Australia’s Golden Girl Betty Cuthbert Part 4: Living with MS

Betty Cuthbert 2_with torch at Sydney Olympics
Betty Cuthbert with torch at The 2000 Sydney Olympics

Rhonda Gilam was a typical woman living in Mandurah, a city south of Perth, Australia. In 1985, she was middle aged, married, and her three children were adults. She ran a bus charter business with her husband Keith, and she enjoyed golf, tennis and taking trips in her buses. But she gave it up when she said she received a message from God telling her to give up that life, which she did.

In 1991, Gilam heard a second message, according to this article in the Weekend Australian. The message is: “Ring Betty Cuthbert.” So she does.
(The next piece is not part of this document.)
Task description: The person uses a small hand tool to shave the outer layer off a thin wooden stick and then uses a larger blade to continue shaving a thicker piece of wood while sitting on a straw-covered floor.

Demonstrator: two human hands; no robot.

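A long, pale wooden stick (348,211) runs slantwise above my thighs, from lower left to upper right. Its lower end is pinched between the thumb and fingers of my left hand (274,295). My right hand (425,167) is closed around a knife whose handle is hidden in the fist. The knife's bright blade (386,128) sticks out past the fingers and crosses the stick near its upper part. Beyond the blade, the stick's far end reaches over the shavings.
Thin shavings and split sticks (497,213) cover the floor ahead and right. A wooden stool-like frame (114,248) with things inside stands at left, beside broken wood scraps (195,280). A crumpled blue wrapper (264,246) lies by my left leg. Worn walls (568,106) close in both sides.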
Thus began an incredible friendship between Gilam and one of the 20th century’s greatest sprinters, Betty Cuthbert, the only athlete, male or female, to win Olympic championships in the 100-, 200- and 400-meter races. The two had met only briefly once before. As they had both recently experienced a dramatic re-awakening of their relationship with God as born-again Christians, they connected immediately over the phone. Gilam told Cuthbert that “she had been called by God to care for Betty Cuthbert.”

In her autobiography, Golden Girl, Cuthbert wrote that was surprised by the call, but when she was invited to take a weekend break with Gilam in Mandurah, Cuthbert agreed to join her. After a wonderful weekend with Gilam, Cuthbert decided to leave her home in Perth and move to Mandurah so she could be near Gilam, allowing herself to be dependent on someone.Golden Girl

This is no ordinary friendship. For the next 24 years, Gilam took care of Cuthbert, who was a far cry from her physical self of the 1950s and 1960s. Cuthbert had MS, or multiple sclerosis, a debilitating condition that impacts the nervous system, leaves her fatigued, impacts her motor skills and her eyesight, and currently requires her to be in an electric wheelchair. Cuthbert had lived with MS since the early 1970s without telling people beyond close family members and friends, and in fact left her family in Sydney so she would not be treated like a person with a disability.

Betty Cuthbert 3_with Rhonda Gilam
Betty Cuthbert with Rhonda Gilam

Gilam’s life became one of devotion to the care of Cuthbert. Until Cuthbert moved into a nursing home in 2015, Gilam kept Cuthbert’s apartment clean, transported her, showered her, massaged her, answered her fan mail, cleaned her clothes…everything. Another legendary Australian track star, Ron Clarke, a close friend of Cuthbert’s, was also grateful to Gilam according to the magazine article.

“I was just upset that she had done so much to be such a legend of Australian sport and then no one was helping her. I was disgusted. She was our greatest athlete. But she was also fiercely independent. So needing assistance was something foreign to her.” For years Clarke watched Betty fight her disease largely alone as she actively fought off first a wheelchair and later the notion of full-time care, relenting, at last, to the divine intervention of Rhonda. “When you get the call, you get the call,” Clarke says. “You have no idea what Rhonda’s done. She took her in, her and her husband, and they looked after her. Phenomenal. Had it not been for Rhonda, I don’t know what would have happened to her after that.”

Thanks to that special bond between Gilam and Cuthbert, the legendary winner of the 400-meter finals at the 1964 Tokyo Olympics is still flashing her radiant smile.